Religious Arguments: Where Are the Grownups?

Religious Arguments: Where Are the Grownups? March 26, 2015

RABBITS

In November of 1726 news reached London that a physician had assisted a woman named Mary Tofts as she gave birth to . . . a rabbit. The rabbit, unfortunately, died.

Mary Tofts got quite a lot of attention. And even more attention when she gave birth to yet another rabbit—or, well, at least rabbit parts. And another. With various physicians in attendance.

All the rabbits died, but all the physicians called in to assist the births swore that Mary Tofts had indeed given birth to rabbits, albeit dead ones or bits of ones.

This continued for some time, and Mary gained great notoriety.

The curious fate of Mary Tofts “proved” a theory of the time. This was a theory in the day taken quite seriously called “maternal impression.” Pregnant women were warned to be careful what they looked at, lest they get an impression of an animal, and their babies be born resembling various animals.

Tofts’ case appeared to prove this theory. Mary claimed to have seen a rabbit just before she went into labor.

Eventually, a skeptical physician did some investigating and discovered that Mary’s husband had been purchasing large numbers of baby rabbits . . . Which got the skeptical to thinking . . .

Why had Mary Tofts . . . ahem . . . “conceived” of this deception? Because she had been told that being famous would . . . make her money . . .

A theory—that of “maternal impression”—gave . . . ahem . . . birth . . . to Mary Tofts and her rabbit deliveries.

The case might perhaps be a lesson to us: sometimes our theories go in search of proof.

WHAT YOU SEE IS . . . UMMMMM

Observation bias; observer-expectancy effect. We know that experiment too often proves the assumptions researchers suspected when they began.

Confession: I want to know—as closely as I can—what is true—what is real. I don’t want my trite, parochial prejudices to affect my search for truth and meaning.

I want this, knowing full well that at one time as close as I could have gotten to “real” or “true” would have been that the Mediterranean Sea was the center of the earth. That at another time the closest I could have gotten to reality was that the sun was the center of the universe. Then, that the universe was static. Then that the universe was expanding at a constant rate. Now, that there’s Dark Matter. And on. And on.

I know that “as close as” one can get to the real is not all that close, ever. I also know that the latest and best scientific knowledge is as close to real as the human mind is going to get . . .

I don’t want to believe that women give birth to rabbits or that dinosaurs and human beings existed at the same time.

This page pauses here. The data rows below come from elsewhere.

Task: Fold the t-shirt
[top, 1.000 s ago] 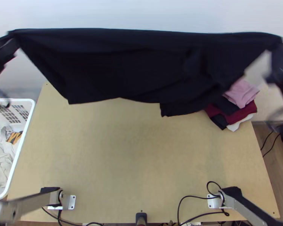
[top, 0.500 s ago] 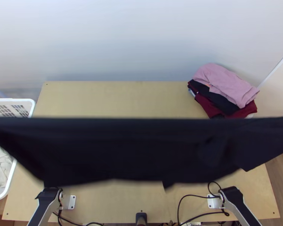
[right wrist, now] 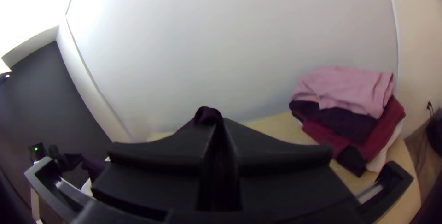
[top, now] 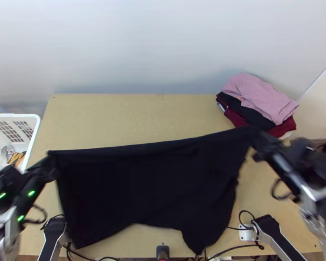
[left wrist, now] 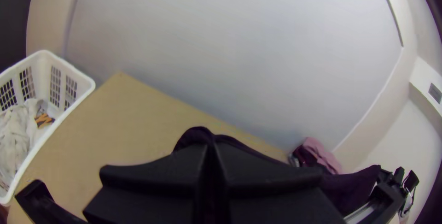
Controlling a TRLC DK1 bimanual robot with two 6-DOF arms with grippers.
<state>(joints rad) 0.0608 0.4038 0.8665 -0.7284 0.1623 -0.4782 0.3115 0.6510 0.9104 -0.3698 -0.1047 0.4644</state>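
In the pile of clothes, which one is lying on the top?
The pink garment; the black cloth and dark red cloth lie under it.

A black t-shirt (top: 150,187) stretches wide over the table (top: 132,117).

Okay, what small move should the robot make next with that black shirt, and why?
I'd probably lower both tools together, keeping the edge taut, to lay the black shirt on the table. The left tool and right tool each pinch its far edge, and the cloth spreads between them toward the near side.
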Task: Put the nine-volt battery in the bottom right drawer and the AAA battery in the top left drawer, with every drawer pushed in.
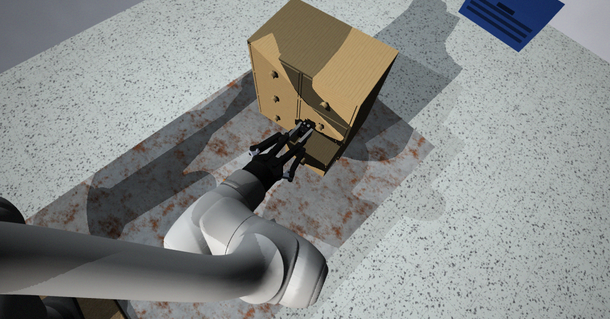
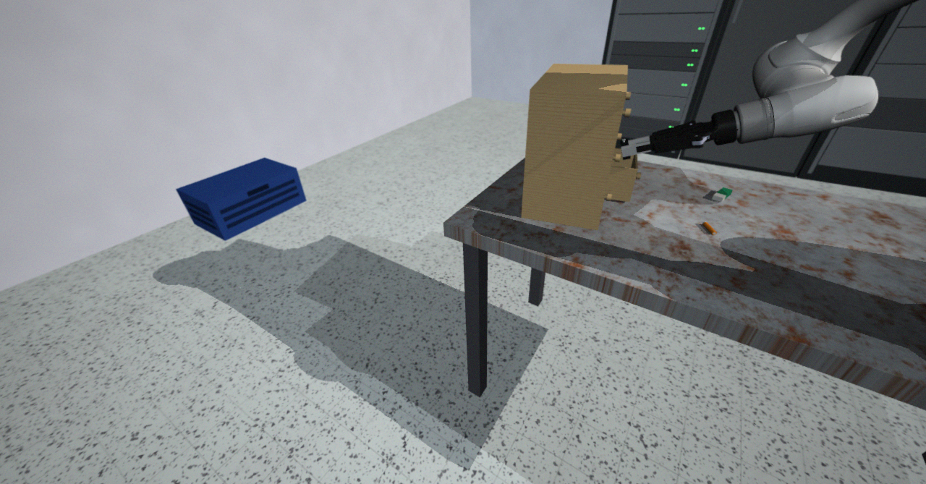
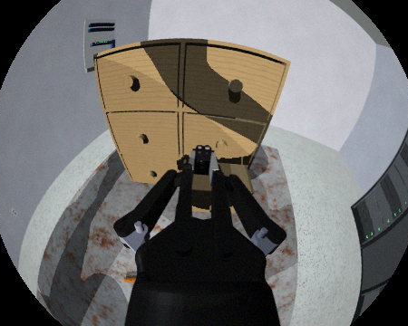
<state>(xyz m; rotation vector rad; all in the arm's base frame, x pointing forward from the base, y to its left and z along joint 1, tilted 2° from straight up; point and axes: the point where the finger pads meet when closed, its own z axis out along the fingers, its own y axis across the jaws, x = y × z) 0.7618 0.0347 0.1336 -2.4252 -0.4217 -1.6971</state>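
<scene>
Your gripper [image 1: 301,130] was closed on the nine-volt battery [image 1: 303,128], the fingers pinching its dark body, its two terminals facing up in the top view; you saw the same pinch in the wrist view, with the battery at the fingertips. Directly beneath the gripper stood the bottom-right drawer [image 1: 321,148] of the small chest [image 1: 324,48], pulled part way out; the battery hung above its open tray, clear of it, close to the chest's front. Ahead of the gripper, the other five drawers looked flush. Behind the gripper, toward your arm, the orange AAA battery [image 2: 709,227] lay on the rusty worktop [image 2: 809,222], well apart from the chest; a green-and-white block [image 2: 718,192] lay near it, also behind the gripper.
</scene>
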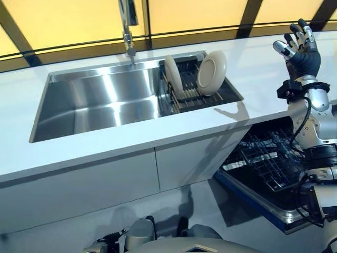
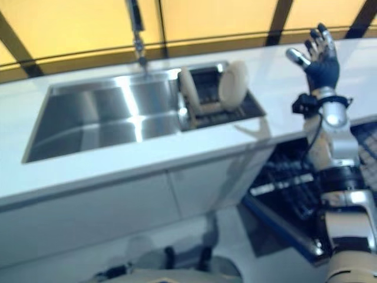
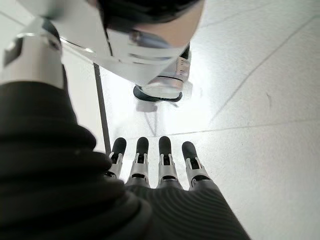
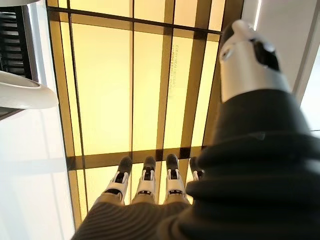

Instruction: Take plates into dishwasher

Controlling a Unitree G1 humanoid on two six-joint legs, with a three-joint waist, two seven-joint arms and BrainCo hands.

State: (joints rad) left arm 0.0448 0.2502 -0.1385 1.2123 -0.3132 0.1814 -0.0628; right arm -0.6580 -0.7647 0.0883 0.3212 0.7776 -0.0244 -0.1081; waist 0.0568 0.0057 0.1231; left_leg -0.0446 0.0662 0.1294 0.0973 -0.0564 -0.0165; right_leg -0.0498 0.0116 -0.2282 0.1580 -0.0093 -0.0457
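Observation:
Two cream plates stand on edge in the dark rack at the sink's right end: one [image 1: 172, 77] on the left, one [image 1: 211, 73] leaning at the right. A plate's rim [image 4: 22, 95] also shows in the right wrist view. My right hand [image 1: 301, 51] is raised over the counter, right of the rack, fingers straight and holding nothing. Below the counter the dishwasher's lower rack [image 1: 263, 158] is pulled out, dark wire with nothing in it. My left hand [image 3: 150, 165] hangs low over the floor with straight fingers and is out of the eye views.
A steel sink [image 1: 100, 100] with a tap [image 1: 128, 31] fills the left of the white counter [image 1: 258, 68]. White cabinet fronts [image 1: 105, 184] run under it. The open dishwasher door [image 1: 263, 203] juts out at lower right.

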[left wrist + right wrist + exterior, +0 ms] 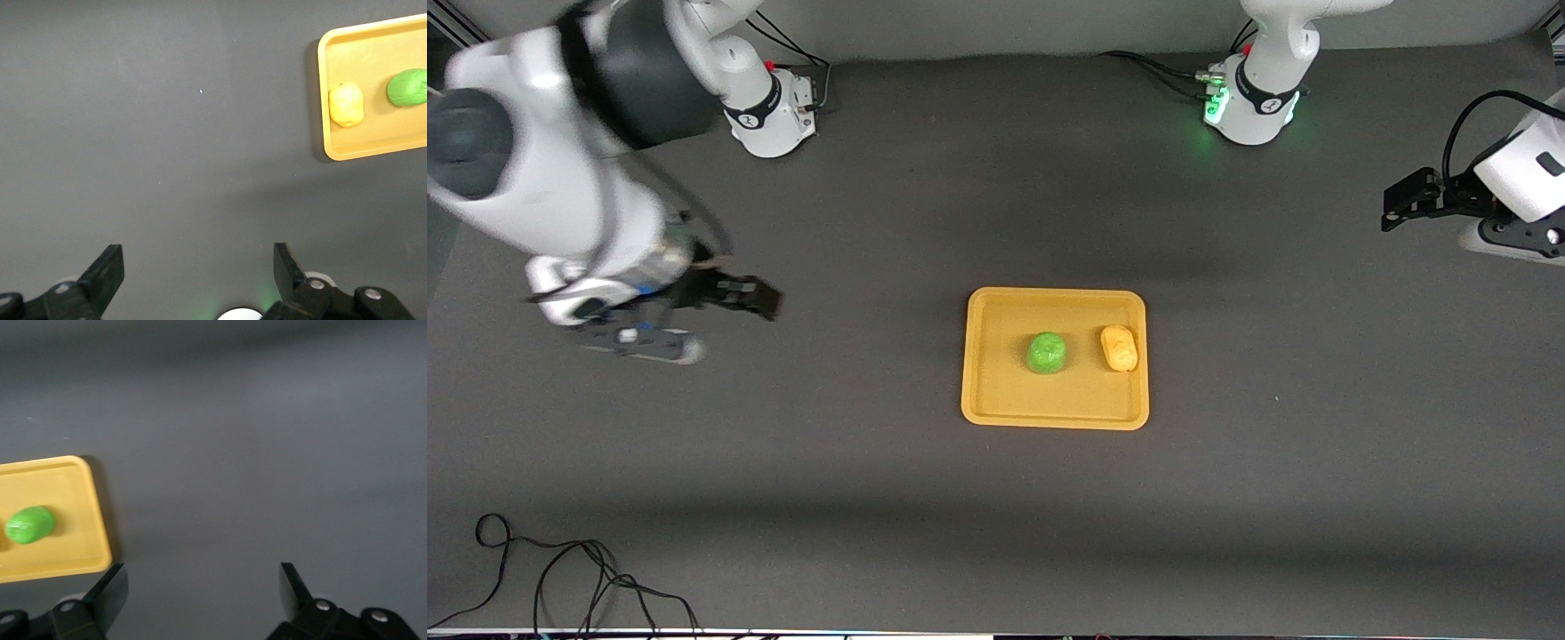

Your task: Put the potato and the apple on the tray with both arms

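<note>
The yellow-orange tray (pixel 1005 382) lies at the middle of the table. The green apple (pixel 1047 353) sits on it near its centre. The yellow-tan potato (pixel 1119 348) lies on the tray beside the apple, by the rim toward the left arm's end. My left gripper (pixel 1394 206) is open and empty, over bare table at the left arm's end. Its wrist view (pixel 198 260) shows the tray (pixel 360 53), potato (pixel 346 105) and apple (pixel 407 87). My right gripper (pixel 751 298) is open and empty over bare table toward the right arm's end. Its wrist view (pixel 202 577) shows the tray (pixel 53 487) and apple (pixel 29 524).
Black cables (pixel 560 578) lie on the table's front corner at the right arm's end. The two arm bases (pixel 1249 102) stand along the table's back edge, with cables (pixel 1156 67) beside them. The dark mat (pixel 871 498) spreads round the tray.
</note>
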Robot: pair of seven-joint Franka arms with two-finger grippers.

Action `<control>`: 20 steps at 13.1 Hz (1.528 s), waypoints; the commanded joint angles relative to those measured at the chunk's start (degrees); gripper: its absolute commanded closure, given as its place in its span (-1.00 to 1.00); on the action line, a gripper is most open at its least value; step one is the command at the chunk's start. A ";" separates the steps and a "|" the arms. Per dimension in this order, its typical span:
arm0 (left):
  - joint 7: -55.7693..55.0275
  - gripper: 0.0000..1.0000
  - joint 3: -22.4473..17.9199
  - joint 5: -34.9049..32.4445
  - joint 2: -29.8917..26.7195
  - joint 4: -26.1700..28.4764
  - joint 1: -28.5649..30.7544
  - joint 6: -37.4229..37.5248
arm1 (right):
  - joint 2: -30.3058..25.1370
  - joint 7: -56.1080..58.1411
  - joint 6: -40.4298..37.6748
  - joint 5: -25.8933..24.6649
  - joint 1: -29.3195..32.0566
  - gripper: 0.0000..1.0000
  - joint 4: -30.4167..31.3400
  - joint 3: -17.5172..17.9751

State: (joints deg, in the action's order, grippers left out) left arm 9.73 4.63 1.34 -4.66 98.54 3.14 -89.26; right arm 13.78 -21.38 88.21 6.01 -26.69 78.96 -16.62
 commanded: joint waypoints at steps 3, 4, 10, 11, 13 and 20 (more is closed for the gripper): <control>0.20 -1.00 -0.06 0.16 -1.49 1.39 -0.15 -0.57 | -10.17 12.57 4.69 -2.67 17.78 -1.00 12.97 9.14; 0.20 -1.00 -0.06 0.16 -1.49 1.39 -0.15 -0.48 | -10.43 15.46 4.96 -2.67 20.16 -1.00 13.41 9.49; 0.20 -1.00 -0.15 0.16 -1.40 1.48 -0.06 -0.48 | -11.93 19.97 6.37 -3.02 26.07 -1.00 15.53 11.87; 0.20 -1.00 -0.15 0.16 -1.40 1.48 -0.06 -0.48 | -11.93 19.71 6.19 -4.24 25.81 -1.00 15.44 11.87; 0.20 -1.00 -0.15 0.16 -1.32 1.48 0.03 -0.48 | -12.02 18.22 5.58 -5.04 25.28 -1.00 14.83 11.96; 0.29 -1.00 -0.15 0.16 -1.32 1.48 0.11 -0.48 | -12.81 18.47 3.99 -4.95 29.06 -1.00 14.47 16.35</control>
State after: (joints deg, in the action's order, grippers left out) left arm 9.73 4.54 1.34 -4.66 98.76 3.20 -89.26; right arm 2.56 -1.97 92.56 2.52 1.68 92.56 -1.25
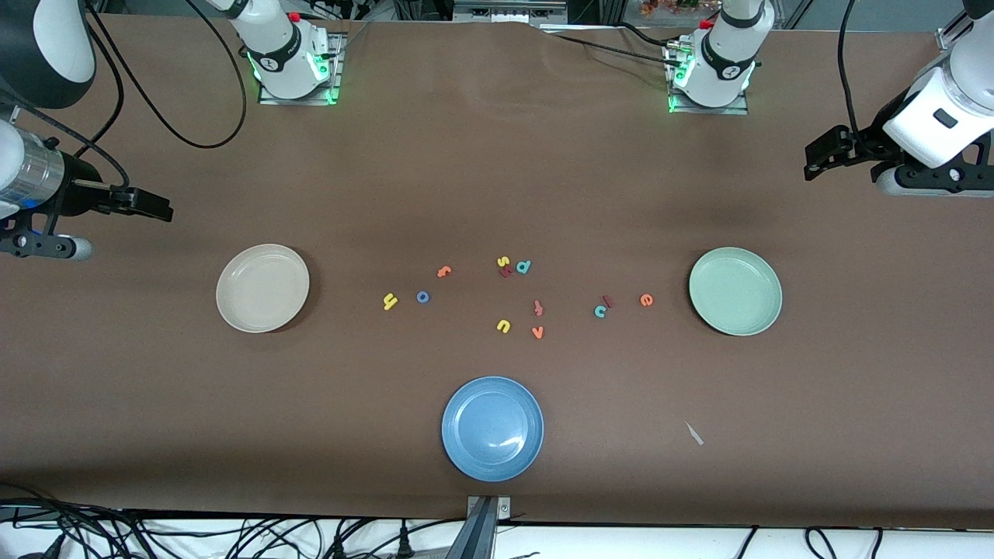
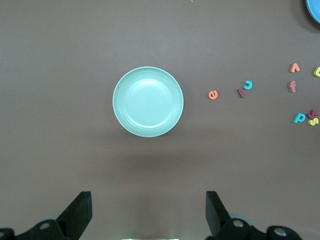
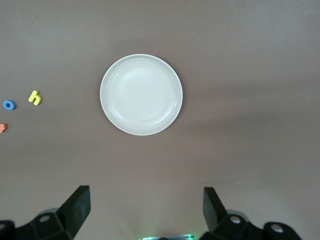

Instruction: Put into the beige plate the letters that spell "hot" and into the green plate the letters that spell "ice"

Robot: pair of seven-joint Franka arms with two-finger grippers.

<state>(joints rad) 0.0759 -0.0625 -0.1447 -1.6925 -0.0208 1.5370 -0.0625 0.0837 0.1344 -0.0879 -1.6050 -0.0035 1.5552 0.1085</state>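
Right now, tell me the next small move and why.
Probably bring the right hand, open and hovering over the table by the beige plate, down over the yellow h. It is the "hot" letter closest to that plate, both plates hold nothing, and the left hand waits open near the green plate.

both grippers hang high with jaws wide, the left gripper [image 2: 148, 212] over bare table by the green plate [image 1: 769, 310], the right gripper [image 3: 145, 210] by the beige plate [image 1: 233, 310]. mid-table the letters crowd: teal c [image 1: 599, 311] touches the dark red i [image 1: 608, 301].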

IT’S TIME FOR THE GROWNUPS TO TALK

In Gulliver’s Travels600px-White_chicken_egg_square Jonathan Swift tells the story of the endless war between the Big-Endians and the Little-Endians. The Little-Endians break their boiled eggs at the small end. The Big-Endians break theirs at the big end. Swift reports that one king lost his crown and another lost his life due to this war. Swift had the battle between the Roman Catholic and Protestant views of the Eucharist in mind. A dispute that continues to this day and has cost the lives of millions. Silly, Jonathan Swift was saying. How silly and childish.

Yet it seems that both Swift’s characters and we human beings will take just about any excuse to create tribes and cliques and circles and insiders and outsiders.

Let’s be real: anyone who accepts the scientific method as an arbiter of truth is a humanist. (Little “h.”) Some who accept the scientific method reserve a bit to be kept for the the mysterious or even the supernatural; some don’t.

Some of us don’t think there is any “super” before the natural; some of us leave at little room for doubt.

The shambles that is our world as it is—governed as it is by various conceptions of gods—argues against the efficacy of fighting over such things, doesn’t it?

The Crusades? The Holy Roman Empire? Victorian London? La Belle Epoch? When was it that god was “in his heaven and all right with the world,” as Robert Browning famously said?

Fighting about such things didn’t work in the “good old days” (whenever that might have been) and doesn’t work now. It’s time that the Little-Endians and the Big-Endians chill out and realize it’s just a friggin’ egg.

In matters of religion, the question of who is right and who wrong dims before the fact that so many people are harmed by the wrangling and tribalism around the question.

It’s just an egg.

Who will be the grownups?

What is the practical difference in actions between atheists, agnostics, theists and those who just don’t care?

People of whatever denominational stripe who believe in science; in the separation of church and state; in the education of children to be critical thinkers . . . progressive people . . . have a lot in common, no matter which end of the boiled egg they break.

It’s time those people act like grown ups.